BoJack Horseman, Netflix’s secret sleeper star

BoJack Horse­man.

Sea­son 4 of BoJack Horse­man aired on Net­flix this past autumn, and if you’ve yet to be point­ed in its very par­tic­u­lar direc­tion you’re in for a treat. It’s the lat­est in the long line of ani­mat­ed, adult drame­dies that stretch­es back to South Park (reviewed ear­li­er here), King of the Hill, Beav­is and Butthead and of course the Simp­sons.

Ensconced in his hill­top, pent­house apart­ment in the myth­i­cal LA sub­urb of Hol­ly­woo, BoJack is a washed-up has­been who used to the star of the squeaky-clean sit­com Horsin’ Around, who spends his days in a drug-fuelled, alco­holic haze of priv­i­leged self-pity.

Diane, Todd and BoJack.

The show’s stilet­to humour stems from two sources. On the one hand, it’s a glo­ri­ous­ly acer­bic pick­ing apart of the media land­scape as the worlds of film, tele­vi­sion and pub­lish­ing are glee­ful­ly trashed. Bril­liant­ly barbed one lin­ers are fired back and forth with sar­cas­tic brio, in the way that was sup­posed to have been done in the, whis­per it, dis­ap­point­ing­ly over­rat­ed His Girl Fri­day.

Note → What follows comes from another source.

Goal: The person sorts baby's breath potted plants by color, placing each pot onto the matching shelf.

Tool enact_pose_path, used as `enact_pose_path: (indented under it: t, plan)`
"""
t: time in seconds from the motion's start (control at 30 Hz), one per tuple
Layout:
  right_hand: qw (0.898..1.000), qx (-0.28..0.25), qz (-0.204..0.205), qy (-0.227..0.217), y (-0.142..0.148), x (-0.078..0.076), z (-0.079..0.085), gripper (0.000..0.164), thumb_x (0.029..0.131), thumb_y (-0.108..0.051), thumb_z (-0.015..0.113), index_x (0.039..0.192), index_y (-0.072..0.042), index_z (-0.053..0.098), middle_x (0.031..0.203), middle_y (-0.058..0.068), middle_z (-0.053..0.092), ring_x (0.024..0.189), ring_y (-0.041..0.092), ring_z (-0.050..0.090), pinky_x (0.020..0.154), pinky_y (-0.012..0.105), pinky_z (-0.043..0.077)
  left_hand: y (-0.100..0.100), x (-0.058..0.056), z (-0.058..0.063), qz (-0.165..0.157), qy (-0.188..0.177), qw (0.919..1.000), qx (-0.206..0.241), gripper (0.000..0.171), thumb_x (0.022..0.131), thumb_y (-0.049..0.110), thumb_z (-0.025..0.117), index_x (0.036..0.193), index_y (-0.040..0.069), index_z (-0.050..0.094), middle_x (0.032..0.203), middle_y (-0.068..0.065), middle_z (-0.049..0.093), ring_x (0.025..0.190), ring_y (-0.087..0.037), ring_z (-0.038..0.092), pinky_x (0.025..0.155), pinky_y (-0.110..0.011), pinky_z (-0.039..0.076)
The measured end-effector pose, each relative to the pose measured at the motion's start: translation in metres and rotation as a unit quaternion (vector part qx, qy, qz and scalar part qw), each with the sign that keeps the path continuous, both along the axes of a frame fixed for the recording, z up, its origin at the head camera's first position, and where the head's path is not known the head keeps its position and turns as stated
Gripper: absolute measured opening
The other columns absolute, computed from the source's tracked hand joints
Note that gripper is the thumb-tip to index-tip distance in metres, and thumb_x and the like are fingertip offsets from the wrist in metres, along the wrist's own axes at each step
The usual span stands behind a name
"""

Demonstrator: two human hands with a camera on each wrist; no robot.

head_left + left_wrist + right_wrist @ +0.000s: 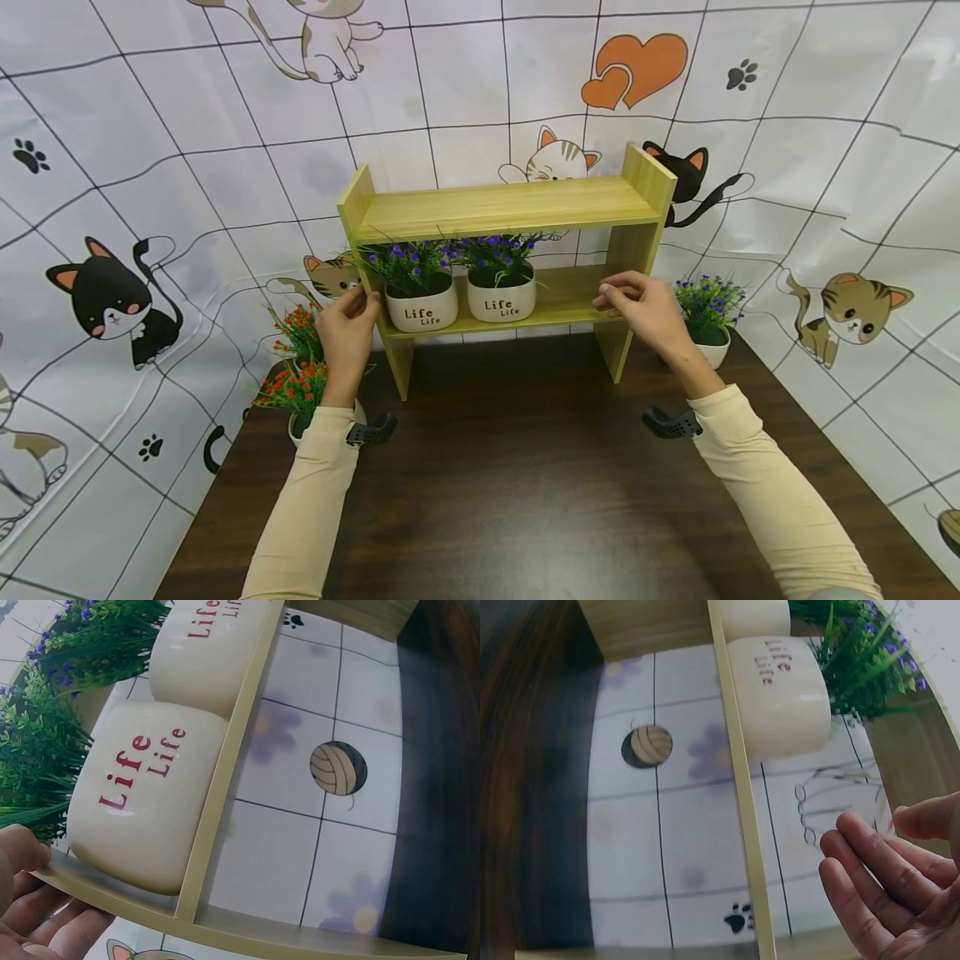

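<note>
At the left edge of the wooden shelf (pixel 502 203), the left hand (pixel 348 327) grips the side panel (pixel 300 941); near the right edge, the right hand (pixel 643 312) has thumb and fingers apart. Two "Life" flowerpots (pixel 423 308) occupy the lower tier's left.

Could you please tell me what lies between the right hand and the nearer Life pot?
The head view shows only bare lower shelf between the nearer pot and the right hand.
</note>
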State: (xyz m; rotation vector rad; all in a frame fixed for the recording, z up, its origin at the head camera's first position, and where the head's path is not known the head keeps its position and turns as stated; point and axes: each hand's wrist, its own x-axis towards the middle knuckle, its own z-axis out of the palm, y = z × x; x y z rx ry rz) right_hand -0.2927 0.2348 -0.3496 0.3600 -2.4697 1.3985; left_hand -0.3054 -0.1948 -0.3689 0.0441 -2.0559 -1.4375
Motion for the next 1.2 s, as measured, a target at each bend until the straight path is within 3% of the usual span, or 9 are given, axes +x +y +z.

And on the oth­er, half of the char­ac­ters are, by the bye, ani­mals. So Bojack is in fact an actu­al horse. But his ston­er house­guest Todd is a 20 some­thing guy, and Diane, his soul­mate and ghost writer is a 20 some­thing girl. She though is mar­ried to BoJack’s best fren­e­my Mr. Peanut­but­ter, who’s a gold­en Labrador. And his agent Princess Car­o­line is a cat, who lat­er hooks up with a wealthy mouse, heir to the Stil­ton Hotel for­tune. What all this allows for is some fan­tas­ti­cal­ly laboured puns and slap­stick, togeth­er with a pletho­ra of ridicu­lous­ly elab­o­rate setups that even­tu­al­ly pro­duce won­der­ful­ly sil­ly pay-offs.

The main man, Raphael Bob-Waksberg.

All of which would be enjoy­able enough. But what real­ly ele­vates the series is the emo­tion­al depth and com­plex­i­ty that they man­age to reap from the soapy sto­ry­lines that they hang all this on. They do this, as Emi­ly Nuss­baum writes in her piece in the New York­er here, by expand­ing the show’s hori­zons from sea­son 2 on, by giv­ing each of the pro­tag­o­nists their own sto­ry­lines, instead of just focus­ing on BoJack, as they do in sea­son 1. So you end up being as invest­ed in Todd, Diane, Princess Car­o­line and even Mr Peanut­tbut­ter, as you do in BoJack.

The result is both the fun­ni­est, and the most engag­ing show cur­rent­ly being aired any­where on tele­vi­sion. And it’s hard not to con­clude that its showrun­ner and chief writer Raphael Bob Waks­berg is some sort of a lat­ter day Dorothy Park­er. If you’ve yet to sam­ple its delights, then by all means begin at the begin­ning, with sea­son 1. But be warned, it gets sig­nif­i­cant­ly bet­ter from sea­son 2 on.